Le salon de Sunhary groupait les meubles les plus baroques que son propriétaire avait pu dénicher. Un grand miroir de Venise à lames de couleur reflétait dans son eau marécageuse et décomposée un bahut noirâtre surmonté de potiches et un divan de soieries rouges. Sunhary, en ce moment, se tenait dans un solennel fauteuil sculpté et vermoulu, aux jambes en X, et dont les accoudoirs s’achevaient par la grimace de grosses têtes de lion aux crinières vermiculées. Delville lui faisait vis-à-vis sur une chaise turque incrustée de nacre et dont le siège avait la forme inattendue d’un pont renversé.

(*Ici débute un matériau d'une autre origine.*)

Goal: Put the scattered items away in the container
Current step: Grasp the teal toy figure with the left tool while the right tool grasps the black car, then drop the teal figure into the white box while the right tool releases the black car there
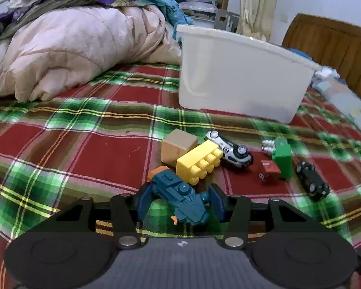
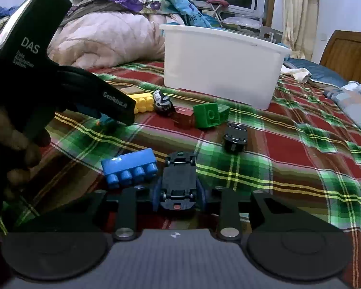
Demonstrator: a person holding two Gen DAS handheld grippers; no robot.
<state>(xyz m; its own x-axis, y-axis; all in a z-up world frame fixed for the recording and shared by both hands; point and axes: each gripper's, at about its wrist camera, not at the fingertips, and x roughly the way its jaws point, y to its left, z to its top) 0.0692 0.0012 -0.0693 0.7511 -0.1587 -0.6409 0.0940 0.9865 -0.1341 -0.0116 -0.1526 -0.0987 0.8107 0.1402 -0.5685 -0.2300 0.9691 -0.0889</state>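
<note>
left claw (image 1: 180, 204) is clamping the teal toy vehicle (image 1: 180, 201) low over the bed (image 1: 84, 144) | right claw (image 2: 179, 193) is pinching an upside-down black toy car (image 2: 179, 180), wheels up | both probably heading for the white bin (image 2: 219, 62) behind the remaining toys

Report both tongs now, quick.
Left tongs: closed on the teal toy vehicle.
Right tongs: closed on the upside-down black toy car.
</note>
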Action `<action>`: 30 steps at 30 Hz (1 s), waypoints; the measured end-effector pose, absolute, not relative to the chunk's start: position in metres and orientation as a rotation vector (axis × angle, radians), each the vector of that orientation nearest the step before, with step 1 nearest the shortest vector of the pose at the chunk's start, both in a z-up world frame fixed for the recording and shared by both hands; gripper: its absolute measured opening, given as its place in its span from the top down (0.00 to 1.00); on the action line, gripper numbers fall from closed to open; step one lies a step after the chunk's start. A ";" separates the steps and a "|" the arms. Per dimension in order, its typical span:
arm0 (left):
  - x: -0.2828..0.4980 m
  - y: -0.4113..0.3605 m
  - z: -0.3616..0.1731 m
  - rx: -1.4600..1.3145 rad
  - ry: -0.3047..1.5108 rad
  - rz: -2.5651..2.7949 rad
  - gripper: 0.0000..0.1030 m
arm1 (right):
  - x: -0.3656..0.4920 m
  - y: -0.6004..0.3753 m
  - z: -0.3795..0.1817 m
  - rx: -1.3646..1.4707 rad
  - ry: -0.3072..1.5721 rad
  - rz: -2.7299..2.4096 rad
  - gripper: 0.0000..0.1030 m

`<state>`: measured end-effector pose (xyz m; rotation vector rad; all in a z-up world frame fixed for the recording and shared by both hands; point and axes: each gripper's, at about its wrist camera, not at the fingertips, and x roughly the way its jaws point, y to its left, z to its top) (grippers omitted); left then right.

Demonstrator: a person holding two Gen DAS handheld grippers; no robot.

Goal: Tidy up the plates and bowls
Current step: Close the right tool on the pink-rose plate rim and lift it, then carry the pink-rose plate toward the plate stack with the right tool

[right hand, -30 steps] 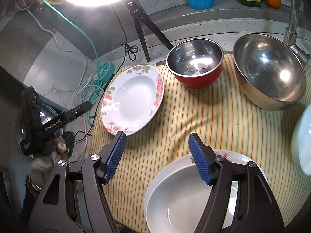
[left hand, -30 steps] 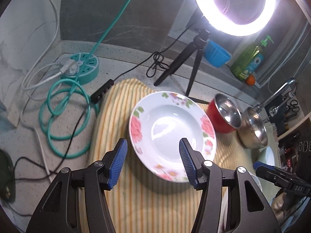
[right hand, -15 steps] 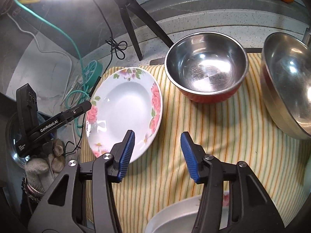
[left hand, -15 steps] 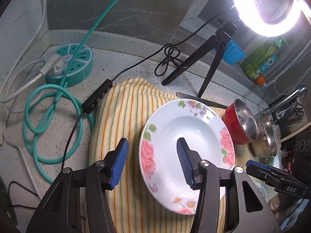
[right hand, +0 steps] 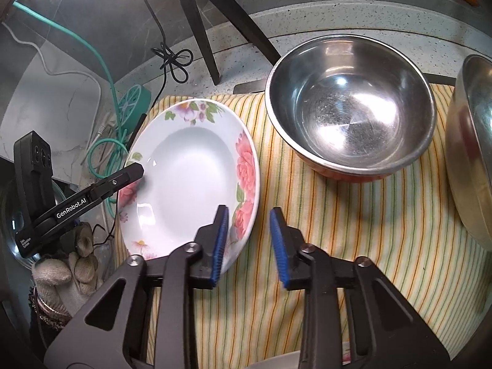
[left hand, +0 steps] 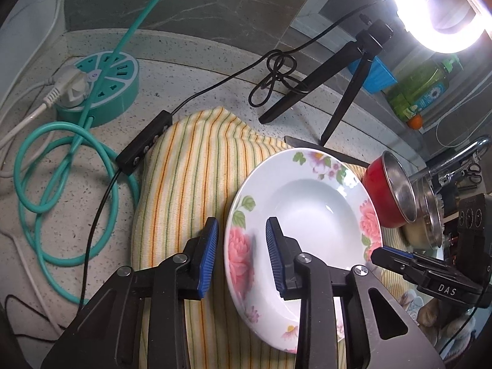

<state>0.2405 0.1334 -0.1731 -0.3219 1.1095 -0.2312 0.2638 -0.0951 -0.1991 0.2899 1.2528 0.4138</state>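
Left wrist view: left gripper (left hand: pixel 241 253) has its blue pads apart, straddling the near-left rim of the floral plate (left hand: pixel 303 212). One pad sits outside the rim over the striped cloth (left hand: pixel 187 178), the other over the plate's well. No visible clamp on the rim; whether either pad touches it can't be told. Plate lies on the cloth, which covers the speckled counter (left hand: pixel 196 77). Red bowl (left hand: pixel 389 193) with steel lining sits just beyond the plate's far-right edge, a larger steel bowl (left hand: pixel 430 212) behind it. Tip of the right gripper (left hand: pixel 396 256) shows at the right edge, near the plate's right rim. Background: teal power hub (left hand: pixel 101 86) with coiled teal cord, black tripod (left hand: pixel 341 83) under a ring light (left hand: pixel 442 15), green soap bottle (left hand: pixel 418 89).

Right wrist view: right gripper (right hand: pixel 249 243) is also open, pads apart around the near-right rim of the floral plate (right hand: pixel 187 178). Left pad sits over the plate's flowered border, right pad over the striped cloth (right hand: pixel 369 230); contact not clear. Left gripper (right hand: pixel 123 181) reaches the plate's opposite rim, tip over the edge. Red bowl (right hand: pixel 350 104) stands upright to the right of the plate, apart from it. Steel bowl (right hand: pixel 470 153) is at the right frame edge. A white rim shows at bottom centre, mostly hidden by the gripper body.
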 end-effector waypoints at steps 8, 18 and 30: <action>0.242 0.127 -0.174 -0.303 1.121 -0.229 0.74 | 0.266 -0.087 -0.200 0.248 1.254 0.421 0.86; 0.230 0.125 -0.173 -0.313 1.123 -0.217 0.74 | 0.257 -0.088 -0.195 0.256 1.256 0.434 0.86; 0.193 0.130 -0.152 -0.363 1.076 -0.199 0.74 | 0.226 -0.089 -0.172 0.246 1.220 0.487 0.86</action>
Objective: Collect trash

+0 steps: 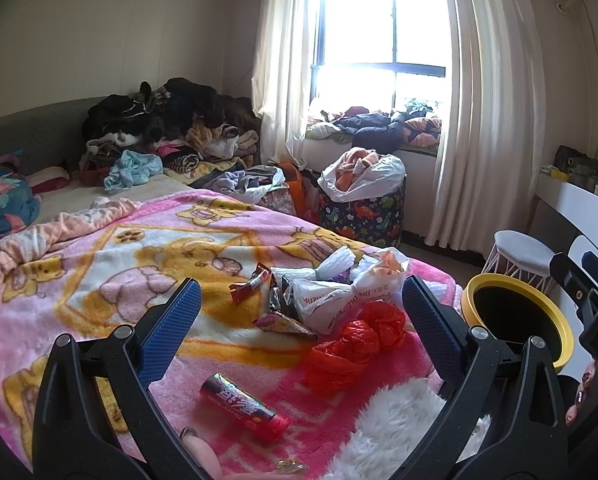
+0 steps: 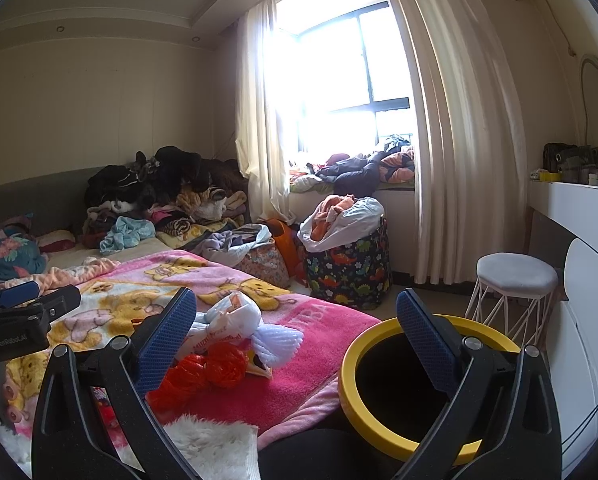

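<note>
**On the pink blanket, trash waits and both claws are empty**

At the lower centre of the left wrist view, the trash lies scattered on the pink cartoon blanket (image 1: 111,264): a red snack tube (image 1: 245,408) nearest the camera, a crumpled red plastic bag (image 1: 355,340) just beyond it, and behind that a heap of white printed bags (image 1: 339,296) with foil wrappers (image 1: 255,284) touching its left side. At the right edge of that frame stands the yellow-rimmed bin (image 1: 515,320), just off the bed's corner; its dark inside looks empty.

The left gripper (image 1: 297,320) is spread wide, its blue pads on either side of the pile in the frame, gripping nothing. The right gripper (image 2: 297,340) is equally wide and also holds nothing; in its view the left pad sits over the bags and the right pad over the bin's mouth, so it hangs between bed and bin.

My judgement is that collecting has barely begun: no piece is picked up yet and this is the approach to a first grab. The next move calls for lowering one claw onto a single item, most likely the red bag or the tube, and closing firmly. The bag is soft and will crush, so the pads must bite deep; the tube may roll on the plush fabric. Then comes a short carry to the right, over the yellow rim.
</note>
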Available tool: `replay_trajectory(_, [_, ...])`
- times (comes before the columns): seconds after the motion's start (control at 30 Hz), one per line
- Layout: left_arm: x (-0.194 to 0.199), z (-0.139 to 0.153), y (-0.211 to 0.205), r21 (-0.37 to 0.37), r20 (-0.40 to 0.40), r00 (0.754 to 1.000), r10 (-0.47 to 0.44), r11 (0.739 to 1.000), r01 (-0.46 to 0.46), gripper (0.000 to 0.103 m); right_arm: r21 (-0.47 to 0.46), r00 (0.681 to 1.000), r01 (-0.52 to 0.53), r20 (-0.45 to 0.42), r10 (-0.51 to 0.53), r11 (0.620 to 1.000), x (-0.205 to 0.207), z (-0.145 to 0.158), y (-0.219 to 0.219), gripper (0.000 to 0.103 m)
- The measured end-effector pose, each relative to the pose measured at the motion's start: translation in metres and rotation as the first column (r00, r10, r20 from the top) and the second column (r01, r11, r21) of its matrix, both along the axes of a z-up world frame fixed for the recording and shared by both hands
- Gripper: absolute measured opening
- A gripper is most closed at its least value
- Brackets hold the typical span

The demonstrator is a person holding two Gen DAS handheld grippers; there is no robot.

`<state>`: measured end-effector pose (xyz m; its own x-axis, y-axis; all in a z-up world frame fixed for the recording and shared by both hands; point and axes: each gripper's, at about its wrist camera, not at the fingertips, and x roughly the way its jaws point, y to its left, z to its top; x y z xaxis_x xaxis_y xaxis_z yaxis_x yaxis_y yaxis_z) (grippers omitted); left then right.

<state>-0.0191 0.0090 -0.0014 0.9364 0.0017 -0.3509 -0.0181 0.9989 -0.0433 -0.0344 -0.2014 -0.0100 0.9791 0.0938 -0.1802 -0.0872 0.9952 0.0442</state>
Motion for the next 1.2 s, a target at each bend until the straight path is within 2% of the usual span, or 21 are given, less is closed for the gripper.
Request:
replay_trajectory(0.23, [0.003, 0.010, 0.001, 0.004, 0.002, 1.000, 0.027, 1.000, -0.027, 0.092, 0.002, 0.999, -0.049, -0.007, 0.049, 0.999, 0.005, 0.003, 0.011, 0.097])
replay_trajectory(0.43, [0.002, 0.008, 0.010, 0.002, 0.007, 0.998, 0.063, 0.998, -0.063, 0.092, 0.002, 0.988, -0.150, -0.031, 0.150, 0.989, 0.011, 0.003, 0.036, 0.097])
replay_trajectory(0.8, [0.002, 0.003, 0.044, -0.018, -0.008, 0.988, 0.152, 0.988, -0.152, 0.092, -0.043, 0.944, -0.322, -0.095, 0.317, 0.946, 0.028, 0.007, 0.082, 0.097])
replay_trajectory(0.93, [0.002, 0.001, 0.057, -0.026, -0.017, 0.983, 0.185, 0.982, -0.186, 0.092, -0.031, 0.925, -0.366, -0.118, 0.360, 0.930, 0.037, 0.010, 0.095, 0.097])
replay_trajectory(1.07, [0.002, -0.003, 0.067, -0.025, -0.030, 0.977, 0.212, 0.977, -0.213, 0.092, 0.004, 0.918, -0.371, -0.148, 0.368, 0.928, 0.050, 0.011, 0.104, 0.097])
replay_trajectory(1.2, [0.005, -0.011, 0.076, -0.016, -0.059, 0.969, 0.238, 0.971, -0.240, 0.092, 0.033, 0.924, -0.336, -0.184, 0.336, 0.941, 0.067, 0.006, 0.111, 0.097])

Des tables minuscules à mosaïques ou à marqueteries, des lanternes chinoises, des ombrelles japonaises et une profusion de masques hideux, aux bouches béantes et aux tempes chevelues, achevaient de donner à cette pièce un aspect étrange, qui devenait fantastique, quand l’ombre se mettait de la partie.

Ce Sunhary n’avait qu’une passion : il était curieux. Il se plaisait à démêler ce qui se cache de l’âme des gens et des intrigues de la société. Il en fréquentait plusieurs ; cela lui permettait de satisfaire avec ardeur son vice secret. Trait de caractère d’ailleurs assez rare, il ne demandait point qu’on admirât sa clairvoyance, ne révélait strictement à personne le résultat de ses observations et s’en amusait tout seul, en égoïste sceptique et narquois. Cette discrétion connue lui facilitait la besogne, en augmentant la confiance et l’abandon de ses amis et surtout de ses amies.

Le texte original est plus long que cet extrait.